En revanche, les visées du Parti démocrate-chrétien (PDC / centre droit) sur un des deux sièges radicaux sont beaucoup plus crédibles. Les démocrates-chrétiens souhaitent récupérer le siège perdu en 2003 avec l’éviction de Ruth Metzler. Or l’un des sièges radicaux est à leur portée.

Les deux partis sont en effet au coude-à-coude. Les radicaux comptent un léger avantage en termes de voix, mais le PDC compte un groupe parlementaire plus important sous la coupole.
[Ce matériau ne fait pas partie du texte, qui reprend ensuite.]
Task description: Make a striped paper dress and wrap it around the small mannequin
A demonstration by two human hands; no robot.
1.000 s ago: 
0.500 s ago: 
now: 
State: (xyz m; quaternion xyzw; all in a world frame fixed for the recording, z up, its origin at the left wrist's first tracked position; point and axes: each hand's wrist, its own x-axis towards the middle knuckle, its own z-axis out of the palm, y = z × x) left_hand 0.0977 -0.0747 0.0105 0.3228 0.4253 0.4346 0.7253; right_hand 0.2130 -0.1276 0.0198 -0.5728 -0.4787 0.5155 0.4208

Par ailleurs, les démocrates-chrétiens pourraient obtenir une majorité au Parlement en cas d’alliance avec la gauche.

De nouvelles démissions au gouvernement pourraient donc engendrer de belles batailles. Reste maintenant à voir si celles-ci auront bel et bien lieu en 2009.

swissinfo, Olivier Pauchard

1er janvier: la démocrate du centre Eveline Widmer-Schlumpf entre en fonction en tant que ministre de la Justice et Police. Elle remplace son collègue de parti Christoph Blocher qui n’a pas été réélu par le Parlement trois semaines auparavant.

4 avril: le comité central de l’UDC confirme le processus d’exclusion à l’encontre d’Eveline Widmer-Schlumpf, accusée de «trahison» envers le parti.

1er juin: Eveline Widmer-Schlumpf et la section grisonne sont exclues de l’UDC.

13 juillet: la presse dominicale livre de premières révélations sur ce qui deviendra l’«affaire Roland Nef».

25 juillet: suspendu cinq jours auparavant, le chef de l’armée Roland Nef annonce sa démission.

20 septembre: le ministre des Finances Hans-Rudolf Merz est frappé d’un malaise cardiaque et sombre dans le coma. Il subit un quintuple pontage coronarien à l’hôpital de l’Ile à Berne.

24 septembre: la Chambre basse du Parlement refuse le Programme d’armement défendu par Samuel Schmid.

1er novembre: création officielle du nouveau Parti bourgeois démocratique.

7 novembre: le ministre de la Défense Samuel Schmid subit une opération de la vésicule biliaire.

3 novembre: Hans-Rudolf Merz reprend ses fonctions.

12 novembre: Samuel Schmid annonce sa démission pour la fin de l’année.

10 décembre: le Parlement élit l’UDC Ueli Maurer au gouvernement.